## Problem to work on
Repeat exactly, and only, the lines below starting at the line that contains "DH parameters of" and ending at the line that contains "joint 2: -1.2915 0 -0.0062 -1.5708", inclusive of both.
= Beginning of Section =
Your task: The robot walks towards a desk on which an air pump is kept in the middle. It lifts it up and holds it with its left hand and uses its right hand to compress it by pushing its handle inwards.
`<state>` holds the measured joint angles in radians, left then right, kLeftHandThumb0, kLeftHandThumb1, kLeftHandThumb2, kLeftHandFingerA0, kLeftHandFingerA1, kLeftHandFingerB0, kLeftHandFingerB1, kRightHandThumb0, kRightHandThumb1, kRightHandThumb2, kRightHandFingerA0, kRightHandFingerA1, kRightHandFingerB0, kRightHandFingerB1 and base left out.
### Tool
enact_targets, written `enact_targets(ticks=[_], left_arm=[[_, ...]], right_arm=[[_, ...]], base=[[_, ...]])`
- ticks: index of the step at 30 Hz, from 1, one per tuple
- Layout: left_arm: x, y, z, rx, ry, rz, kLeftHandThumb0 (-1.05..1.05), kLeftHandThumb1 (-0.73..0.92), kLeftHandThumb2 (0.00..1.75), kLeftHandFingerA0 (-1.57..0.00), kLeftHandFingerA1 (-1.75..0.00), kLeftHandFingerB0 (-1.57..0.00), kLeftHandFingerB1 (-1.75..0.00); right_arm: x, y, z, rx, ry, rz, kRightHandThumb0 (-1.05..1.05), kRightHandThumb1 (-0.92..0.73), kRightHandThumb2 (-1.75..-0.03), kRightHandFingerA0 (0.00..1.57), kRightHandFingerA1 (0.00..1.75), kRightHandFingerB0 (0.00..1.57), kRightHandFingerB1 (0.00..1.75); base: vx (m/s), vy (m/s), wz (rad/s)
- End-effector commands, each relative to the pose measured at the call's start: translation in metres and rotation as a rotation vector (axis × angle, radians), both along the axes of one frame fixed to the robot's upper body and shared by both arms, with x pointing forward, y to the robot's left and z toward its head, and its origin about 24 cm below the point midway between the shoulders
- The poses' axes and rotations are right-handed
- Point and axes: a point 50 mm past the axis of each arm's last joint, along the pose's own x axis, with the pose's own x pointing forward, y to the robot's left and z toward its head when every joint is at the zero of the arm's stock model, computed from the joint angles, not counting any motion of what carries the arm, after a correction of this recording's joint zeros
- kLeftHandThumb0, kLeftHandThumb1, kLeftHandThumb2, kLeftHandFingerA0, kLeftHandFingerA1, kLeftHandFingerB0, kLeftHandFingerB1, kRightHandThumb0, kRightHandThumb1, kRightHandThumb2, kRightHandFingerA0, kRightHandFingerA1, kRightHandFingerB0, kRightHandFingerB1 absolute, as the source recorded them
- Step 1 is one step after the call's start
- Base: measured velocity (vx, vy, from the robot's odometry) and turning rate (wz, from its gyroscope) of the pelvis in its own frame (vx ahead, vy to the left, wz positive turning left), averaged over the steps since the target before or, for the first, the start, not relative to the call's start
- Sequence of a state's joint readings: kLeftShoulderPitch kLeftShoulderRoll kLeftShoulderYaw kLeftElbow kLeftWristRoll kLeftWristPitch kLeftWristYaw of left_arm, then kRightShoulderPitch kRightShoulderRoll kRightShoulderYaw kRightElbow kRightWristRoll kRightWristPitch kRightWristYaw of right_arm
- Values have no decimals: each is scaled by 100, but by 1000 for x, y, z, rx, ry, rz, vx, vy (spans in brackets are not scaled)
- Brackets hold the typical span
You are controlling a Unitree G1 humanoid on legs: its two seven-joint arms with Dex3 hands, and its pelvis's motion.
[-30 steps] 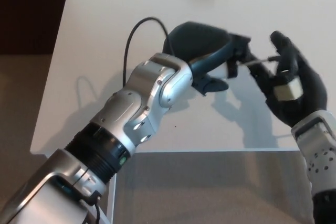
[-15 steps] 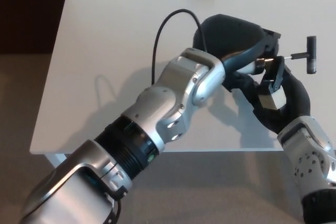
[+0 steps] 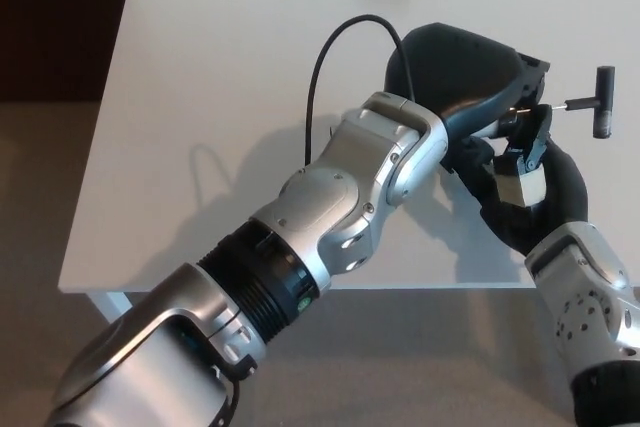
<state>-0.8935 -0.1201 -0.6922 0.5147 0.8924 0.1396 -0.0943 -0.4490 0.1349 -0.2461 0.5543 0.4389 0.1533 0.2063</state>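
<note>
Broadly, the white desk [image 3: 200, 97] fills the view, its near edge running below the arms and its left edge falling away to brown floor [image 3: 40, 247]; the whole left half of the desk is bare, open surface, as is the strip toward the far edge above the pump. The robot's left arm [image 3: 330, 207], silver with a black ribbed collar, crosses from the lower left up toward the right part of the desk. Its left hand [image 3: 455, 72] is wrapped over the air pump [image 3: 515, 112], so the pump body is mostly hidden under the dark hand and only its end shows, held above the desk's right side. The right hand [image 3: 525, 187] sits just below and beside the pump's end, black fingers [image 3: 535, 132] curled up toward the thin metal rod; whether they actually clasp anything cannot be told. The T-shaped handle [image 3: 604, 101] stands out to the right of the pump, clear of both hands, near the desk's right edge. A thin black hose [image 3: 318, 67] arcs up from behind the left wrist over the bare desk.
</note>
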Motion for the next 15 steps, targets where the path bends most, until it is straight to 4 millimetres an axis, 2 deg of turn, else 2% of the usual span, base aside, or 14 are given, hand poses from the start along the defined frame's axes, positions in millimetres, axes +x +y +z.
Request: enact_targets(ticks=[1, 2, 3, 4, 6, 7, 9, 10, 11, 12, 14, 15], left_arm=[[1, 0, 2, 3, -2, -22, -20, 69, 64, -87, -157, -74, -61], [2, 2, 2, 5, 0, -19, -21, 67, 64, -86, -156, -75, -69], [3, 3, 2, 5, 1, -19, -21, 67, 64, -86, -156, -75, -69], [3, 7, 2, -1, 2, -18, -19, 71, 61, -84, -158, -71, -87], [4, 12, 3, -8, 4, -17, -19, 71, 61, -84, -158, -71, -87], [6, 15, 4, -7, 4, -12, -19, 74, 61, -82, -156, -69, -90], [9, 20, 5, -3, 4, -6, -19, 74, 61, -82, -156, -69, -90], [12, 25, 9, -5, 1, 6, -21, 65, 61, -81, -138, -71, -75], [14, 30, 12, -6, -2, 14, -21, 65, 61, -81, -138, -71, -75], [17, 37, 16, -21, 3, 30, -24, 70, 63, -82, -140, -68, -67], [19, 42, 19, -31, 7, 39, -24, 70, 63, -82, -140, -68, -67], [22, 49, 24, -42, 4, 65, -33, 87, 69, -80, -155, -65, -81]], right_arm=[[-1, -11, 7, -22, -56, 23, -34, -56, -113, 0, 47, 0, 47], [-2, -13, 7, -75, -64, 44, -63, -74, -106, 8, 43, 2, 37], [-2, -14, 7, -114, -67, 58, -63, -74, -106, 8, 43, 2, 37], [-4, -17, 6, -107, -65, 73, -74, -68, -98, 3, 40, 8, 40], [-7, -19, 4, -78, -63, 87, -74, -68, -98, 3, 40, 8, 40], [-9, -22, 3, -41, -58, 52, -67, -87, -67, 60, 48, 48, 39], [-12, -25, 1, 2, -49, -1, -67, -87, -67, 60, 48, 48, 39], [-15, -28, -2, -27, -49, -5, -75, -92, -71, 29, 33, 25, 31], [-16, -31, -4, -48, -48, -7, -75, -92, -71, 29, 33, 25, 31], [-19, -36, -7, -71, -37, -9, -80, -92, -75, 6, 24, 6, 23], [-20, -39, -9, -85, -29, -10, -80, -92, -75, 6, 24, 6, 23], [-23, -43, -12, -78, -14, -17, -83, -92, -74, 8, 26, 7, 22]], base=[[0, 0, 0], [0, 0, 0], [0, 0, 0], [0, 0, 0], [0, 0, 0], [0, 0, 0], [0, 0, 0], [0, 0, 0], [0, 0, 0], [0, 0, 0], [0, 0, 0], [0, 0, 0]])
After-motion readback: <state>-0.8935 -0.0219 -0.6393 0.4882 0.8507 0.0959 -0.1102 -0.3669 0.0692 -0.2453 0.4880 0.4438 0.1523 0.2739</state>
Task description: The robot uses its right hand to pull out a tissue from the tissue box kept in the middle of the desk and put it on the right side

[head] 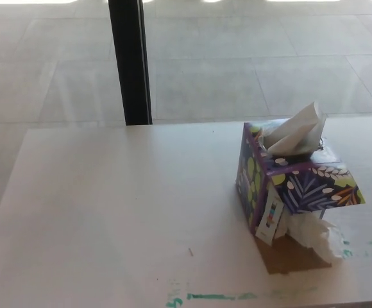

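A purple tissue box [288, 186] with a leaf pattern stands tilted on the pale desk [109, 212], right of the middle. A white tissue [294, 131] sticks up out of its top opening. A crumpled white tissue [317, 234] lies under the box's near right corner, on a brown patch of the desk. Neither of my hands shows in the head view.
A black vertical post [129, 61] stands behind the desk's far edge, with a tiled floor [250, 58] beyond. Green paint marks [211, 296] run along the desk's near edge.
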Robot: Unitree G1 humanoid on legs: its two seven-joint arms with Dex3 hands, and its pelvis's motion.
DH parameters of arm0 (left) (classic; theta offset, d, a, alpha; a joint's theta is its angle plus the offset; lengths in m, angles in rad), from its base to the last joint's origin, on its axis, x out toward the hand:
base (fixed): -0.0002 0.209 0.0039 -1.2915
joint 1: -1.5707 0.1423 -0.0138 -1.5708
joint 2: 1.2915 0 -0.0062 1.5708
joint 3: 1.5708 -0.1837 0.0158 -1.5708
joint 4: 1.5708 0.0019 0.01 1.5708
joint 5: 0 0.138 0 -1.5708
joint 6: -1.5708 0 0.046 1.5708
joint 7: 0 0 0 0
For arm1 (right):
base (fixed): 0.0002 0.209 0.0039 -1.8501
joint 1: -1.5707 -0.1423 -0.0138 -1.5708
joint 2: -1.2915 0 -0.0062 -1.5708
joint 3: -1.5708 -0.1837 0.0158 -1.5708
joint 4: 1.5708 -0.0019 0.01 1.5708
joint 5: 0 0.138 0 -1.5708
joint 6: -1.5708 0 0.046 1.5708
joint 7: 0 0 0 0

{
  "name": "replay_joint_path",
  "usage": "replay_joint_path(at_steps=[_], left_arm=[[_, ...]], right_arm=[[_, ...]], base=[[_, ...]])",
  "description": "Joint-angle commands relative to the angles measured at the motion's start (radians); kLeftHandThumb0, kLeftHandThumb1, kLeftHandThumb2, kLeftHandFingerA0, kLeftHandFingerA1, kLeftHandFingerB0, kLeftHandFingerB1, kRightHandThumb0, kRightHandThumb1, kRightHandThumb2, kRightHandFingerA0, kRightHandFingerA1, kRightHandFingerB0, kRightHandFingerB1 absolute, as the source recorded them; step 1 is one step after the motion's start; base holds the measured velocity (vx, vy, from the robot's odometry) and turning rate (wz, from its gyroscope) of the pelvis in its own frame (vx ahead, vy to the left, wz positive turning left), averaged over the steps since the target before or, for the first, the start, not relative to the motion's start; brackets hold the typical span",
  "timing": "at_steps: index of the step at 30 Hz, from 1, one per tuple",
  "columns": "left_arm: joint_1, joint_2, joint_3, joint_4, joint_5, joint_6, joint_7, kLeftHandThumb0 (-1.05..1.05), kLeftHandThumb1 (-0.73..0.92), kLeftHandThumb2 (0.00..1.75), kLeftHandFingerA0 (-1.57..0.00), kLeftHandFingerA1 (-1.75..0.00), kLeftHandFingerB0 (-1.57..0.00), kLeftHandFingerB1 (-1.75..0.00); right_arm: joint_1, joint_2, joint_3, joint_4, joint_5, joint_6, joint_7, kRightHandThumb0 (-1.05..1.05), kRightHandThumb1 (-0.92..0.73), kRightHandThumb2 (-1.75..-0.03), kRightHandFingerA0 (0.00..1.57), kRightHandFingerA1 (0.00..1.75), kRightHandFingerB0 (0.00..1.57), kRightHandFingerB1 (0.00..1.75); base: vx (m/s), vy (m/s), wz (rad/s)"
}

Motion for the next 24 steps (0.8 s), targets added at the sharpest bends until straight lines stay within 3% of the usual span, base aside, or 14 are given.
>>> replay_joint_path(at_steps=[1, 3, 4, 5, 11, 12, 13, 14, 15, 16, 19, 20, 23, 24], left_arm=[[0.009, 0.012, 0.004, -0.007, -0.02, -0.012, -0.005, -0.84, 0.92, 0.71, -0.59, -0.49, -0.47, -0.43], [0.005, 0.013, -0.003, -0.005, -0.012, -0.014, 0.005, -0.83, 0.92, 0.72, -0.61, -0.51, -0.49, -0.43], [0.005, 0.014, -0.004, -0.008, -0.012, -0.009, 0.007, -0.88, 0.77, 0.9, -0.6, -0.56, -0.45, -0.49], [0.005, 0.014, -0.004, -0.007, -0.012, -0.01, 0.009, -0.81, 0.92, 0.71, -0.62, -0.49, -0.49, -0.44], [-0.005, 0.012, 0.002, 0.001, -0.02, 0.003, 0.012, -0.81, 0.92, 0.69, -0.64, -0.51, -0.51, -0.44], [-0.005, 0.011, 0.003, 0.004, -0.02, 0.0, 0.009, -0.82, 0.92, 0.7, -0.63, -0.51, -0.5, -0.45], [-0.004, 0.013, -0.003, 0.004, -0.014, 0.0, 0.003, -0.83, 0.92, 0.72, -0.58, -0.51, -0.48, -0.44], [-0.001, 0.012, -0.002, 0.003, -0.016, -0.004, 0.004, -0.83, 0.92, 0.7, -0.62, -0.51, -0.5, -0.44], [0.0, 0.012, 0.0, 0.003, -0.017, -0.006, 0.005, -0.83, 0.92, 0.7, -0.62, -0.51, -0.5, -0.44], [-0.001, 0.011, 0.005, 0.003, -0.022, -0.001, 0.007, -0.82, 0.92, 0.68, -0.63, -0.52, -0.5, -0.44], [0.002, 0.01, 0.01, -0.002, -0.029, 0.002, 0.002, -0.82, 0.92, 0.69, -0.61, -0.53, -0.49, -0.45], [0.005, 0.011, 0.007, 0.0, -0.026, -0.004, -0.006, -0.84, 0.92, 0.69, -0.61, -0.53, -0.49, -0.45], [0.018, 0.016, -0.007, 0.001, -0.011, -0.015, -0.005, -0.84, 0.92, 0.71, -0.6, -0.51, -0.49, -0.43], [0.018, 0.015, -0.005, 0.002, -0.013, -0.015, -0.004, -0.83, 0.92, 0.71, -0.6, -0.52, -0.5, -0.44]], right_arm=[[-0.106, -0.036, 0.183, 0.015, -0.144, 0.04, 0.044, -0.67, -0.61, -0.59, 0.6, 0.72, 0.47, 0.36], [-0.145, -0.043, 0.254, 0.019, -0.195, 0.047, 0.046, -0.66, -0.6, -0.58, 0.63, 0.69, 0.51, 0.37], [-0.158, -0.06, 0.297, 0.018, -0.244, 0.038, 0.05, -0.66, -0.62, -0.59, 0.64, 0.66, 0.51, 0.37], [-0.171, -0.064, 0.327, 0.025, -0.274, 0.019, 0.051, -0.64, -0.61, -0.58, 0.65, 0.67, 0.52, 0.38], [-0.275, -0.079, 0.5, 0.13, -0.429, -0.096, 0.065, -0.63, -0.59, -0.58, 0.67, 0.7, 0.53, 0.4], [-0.293, -0.091, 0.527, 0.142, -0.448, -0.084, 0.084, -0.71, -0.52, -0.88, 0.63, 0.71, 0.43, 0.51], [-0.307, -0.098, 0.542, 0.152, -0.45, -0.071, 0.103, -0.64, -0.48, -0.88, 0.58, 0.7, 0.37, 0.51], [-0.337, -0.121, 0.579, 0.173, -0.474, -0.045, 0.15, -0.66, -0.63, -0.59, 0.49, 0.62, 0.37, 0.34], [-0.35, -0.132, 0.597, 0.183, -0.482, -0.037, 0.165, -0.66, -0.63, -0.59, 0.49, 0.62, 0.37, 0.34], [-0.362, -0.142, 0.612, 0.193, -0.485, -0.024, 0.184, -0.71, -0.62, -0.6, 0.31, 0.54, 0.3, 0.32], [-0.397, -0.173, 0.66, 0.21, -0.5, 0.022, 0.237, -0.74, -0.64, -0.6, 0.22, 0.49, 0.25, 0.32], [-0.411, -0.193, 0.677, 0.211, -0.512, 0.034, 0.264, -0.79, -0.5, -0.88, 0.05, 0.51, 0.12, 0.43], [-0.431, -0.225, 0.713, 0.19, -0.54, 0.074, 0.292, -0.86, -0.53, -0.92, 0.0, 0.26, 0.09, 0.35], [-0.436, -0.234, 0.723, 0.186, -0.551, 0.081, 0.298, -0.82, -0.64, -0.61, 0.0, 0.21, 0.11, 0.29]], base=[[0.0, 0.0, 0.0], [0.0, 0.0, 0.0], [0.0, 0.0, 0.0], [0.0, 0.0, 0.0], [0.0, 0.0, 0.0], [0.0, 0.0, 0.0], [0.0, 0.0, 0.0], [0.0, 0.0, 0.0], [0.0, 0.0, 0.0], [0.0, 0.0, 0.0], [0.0, 0.0, 0.0], [0.0, 0.0, 0.0], [0.0, 0.0, 0.0], [0.0, 0.0, 0.0]])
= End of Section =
## Completed task
DH parameters of arm0 (left) (classic; theta offset, d, a, alpha; a joint's theta is its angle plus the offset; lengths in m, angles in rad), from its base to the last joint's origin, on its axis, x out toward the hand:
base (fixed): -0.0002 0.209 0.0039 -1.2915
joint 1: -1.5707 0.1423 -0.0138 -1.5708
joint 2: 1.2915 0 -0.0062 1.5708
joint 3: 1.5708 -0.1837 0.0158 -1.5708
joint 4: 1.5708 0.0019 0.01 1.5708
joint 5: 0 0.138 0 -1.5708
joint 6: -1.5708 0 0.046 1.5708
joint 7: 0 0 0 0
For arm1 (right):
base (fixed): 0.0002 0.209 0.0039 -1.8501
joint 1: -1.5707 -0.1423 -0.0138 -1.5708
joint 2: -1.2915 0 -0.0062 -1.5708

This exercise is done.